Even while writing the book, Terry had been advised against creating a distinctive personality for each of the 10 Ryan children - let alone for the chicken, cats, bird and mouse that Evelyn Ryan seemed to be raising at the same time.

But the Ryans, as the world would soon learn, are an all or nothing family - no one is singled out; so, once you get to know 'em, everyone is singled out. And if Mom Ryan decided that Charlie the Chicken would be part of that family (at least in his impressionable years when the family cat adopted him and he later acted like a confused attack dog), that's the way Terry would write the book.

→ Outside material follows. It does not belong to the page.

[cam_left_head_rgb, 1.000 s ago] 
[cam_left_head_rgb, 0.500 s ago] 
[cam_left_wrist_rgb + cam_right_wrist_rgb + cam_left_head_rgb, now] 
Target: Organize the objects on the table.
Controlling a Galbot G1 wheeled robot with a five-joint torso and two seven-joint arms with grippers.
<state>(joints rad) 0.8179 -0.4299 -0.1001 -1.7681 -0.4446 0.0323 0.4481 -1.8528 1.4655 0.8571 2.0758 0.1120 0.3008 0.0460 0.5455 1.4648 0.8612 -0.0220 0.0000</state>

Jane wanted the same depth of character for each individual in the movie, so she cast not one but at least two and sometimes three child actors for every Ryan sibling, because the movie covers a 20-year period and the kids grow up fast.

She found former "Cheers" actor Woody Harrelson to play Terry's father with all his seeming contradictions - drunken outrage, inner decency, resentment and redemptive love - and Laura Dern to play the key supporting role of Dortha Schaefer.

Best of all, Jane found another young mother, an actress who had already been nominated (four times) for an Academy Award, to play Evelyn Ryan's role, and this was the astounding Julianne Moore.